### Work item
Wherever the line with "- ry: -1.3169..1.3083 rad" sits in the listing below, transcribe from it up to and including the line with "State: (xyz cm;", exactly, and leave the remaining lines out.

### Data segment
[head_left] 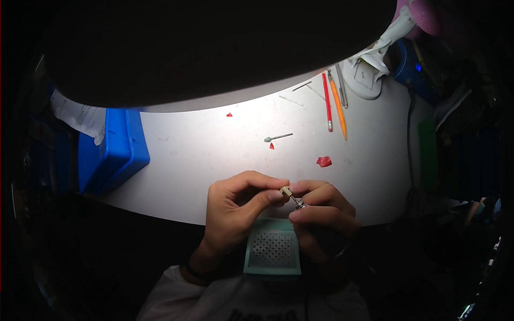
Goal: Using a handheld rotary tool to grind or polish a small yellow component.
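Note:
My left hand (235,211) pinches a small beige bit (286,191) between thumb and forefinger. The bit's thin metal shaft runs down into the silver tip of a handheld rotary tool (300,204), which my right hand (321,214) grips in a closed fist. Both hands meet just above the near edge of the white table (214,155). Below them stands a pale green perforated block (272,249), partly hidden by my right hand.
A loose green-tipped bit (277,137) and small red scraps (324,161) lie on the table. Red and orange tools (334,104) lie at the back right beside a white lamp base (367,77). A blue bin (112,150) stands at the left. A dark lamp shade fills the top.

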Demonstrator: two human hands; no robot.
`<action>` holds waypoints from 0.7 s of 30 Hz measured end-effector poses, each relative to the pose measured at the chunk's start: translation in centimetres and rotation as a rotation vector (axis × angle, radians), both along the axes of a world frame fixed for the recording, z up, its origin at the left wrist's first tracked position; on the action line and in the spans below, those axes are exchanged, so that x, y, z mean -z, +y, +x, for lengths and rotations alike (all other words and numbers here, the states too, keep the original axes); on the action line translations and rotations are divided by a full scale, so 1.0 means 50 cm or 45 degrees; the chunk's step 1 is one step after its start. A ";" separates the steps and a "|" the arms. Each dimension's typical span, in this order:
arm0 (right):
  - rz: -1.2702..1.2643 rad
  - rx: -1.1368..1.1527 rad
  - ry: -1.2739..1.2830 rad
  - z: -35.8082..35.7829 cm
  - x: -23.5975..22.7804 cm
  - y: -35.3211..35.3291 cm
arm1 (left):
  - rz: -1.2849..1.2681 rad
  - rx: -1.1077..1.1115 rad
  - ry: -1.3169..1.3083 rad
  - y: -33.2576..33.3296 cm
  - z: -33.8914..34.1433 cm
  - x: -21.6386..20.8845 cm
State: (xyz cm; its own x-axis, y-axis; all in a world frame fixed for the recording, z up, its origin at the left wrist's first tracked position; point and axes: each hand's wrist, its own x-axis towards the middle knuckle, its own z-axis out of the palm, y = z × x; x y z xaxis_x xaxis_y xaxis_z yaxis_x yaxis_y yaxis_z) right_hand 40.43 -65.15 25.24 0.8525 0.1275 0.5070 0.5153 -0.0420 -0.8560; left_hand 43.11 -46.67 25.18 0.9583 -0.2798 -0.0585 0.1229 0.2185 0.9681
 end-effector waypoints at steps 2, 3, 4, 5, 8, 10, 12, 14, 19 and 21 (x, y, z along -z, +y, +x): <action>0.004 0.009 0.006 0.002 0.004 -0.001 | 0.010 0.008 -0.006 0.002 0.002 0.003; -0.014 -0.002 -0.014 0.003 0.005 -0.003 | 0.019 0.018 -0.008 0.003 0.002 0.003; -0.032 -0.013 -0.034 0.004 0.005 -0.004 | 0.018 0.020 -0.008 0.002 0.001 0.003; -0.033 -0.012 -0.034 0.003 0.003 -0.004 | 0.008 0.013 -0.008 0.000 0.000 0.003; 0.005 -0.012 -0.005 0.004 0.000 -0.003 | 0.007 0.007 -0.010 0.001 0.002 0.004; -0.028 -0.017 -0.014 0.003 0.002 -0.004 | 0.013 0.008 -0.007 0.002 0.001 0.003; 0.010 -0.012 0.000 0.001 0.006 -0.005 | 0.005 0.013 -0.001 0.002 0.000 0.002; 0.047 -0.005 0.014 -0.003 0.016 -0.002 | -0.021 0.013 0.005 0.000 0.001 0.006; -0.077 0.311 -0.001 -0.001 0.015 0.007 | -0.033 0.036 0.035 -0.001 0.000 0.000; -0.088 0.295 -0.002 0.002 0.010 0.008 | -0.033 0.066 0.018 0.002 0.001 0.001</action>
State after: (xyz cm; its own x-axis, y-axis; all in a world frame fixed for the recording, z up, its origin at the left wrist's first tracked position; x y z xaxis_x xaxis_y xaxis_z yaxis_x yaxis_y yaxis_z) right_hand 40.54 -64.77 24.73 0.8623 -0.0366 0.5051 0.4864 -0.2178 -0.8462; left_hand 43.17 -46.57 25.13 0.9417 -0.3303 -0.0639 0.1483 0.2368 0.9602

### Task result
  - ry: -1.3169..1.3083 rad
  - y: -33.2576..33.3296 cm
  - z: -33.8914..34.1433 cm
  - x: -21.6386..20.8845 cm
State: (xyz cm; its own x-axis, y-axis; all in a world frame fixed for the recording, z up, its origin at the left wrist's first tracked position; point and axes: each hand's wrist, its own x-axis towards the middle knuckle, its own z-axis out of the palm, y = z × x; x y z xaxis_x xaxis_y xaxis_z yaxis_x yaxis_y yaxis_z) right_hand 40.43 -65.15 25.24 0.8525 0.1275 0.5070 0.5153 -0.0420 -0.8560; left_hand 43.11 -46.67 25.18 0.9583 -0.2798 -0.0585 0.1229 0.2185 0.9681

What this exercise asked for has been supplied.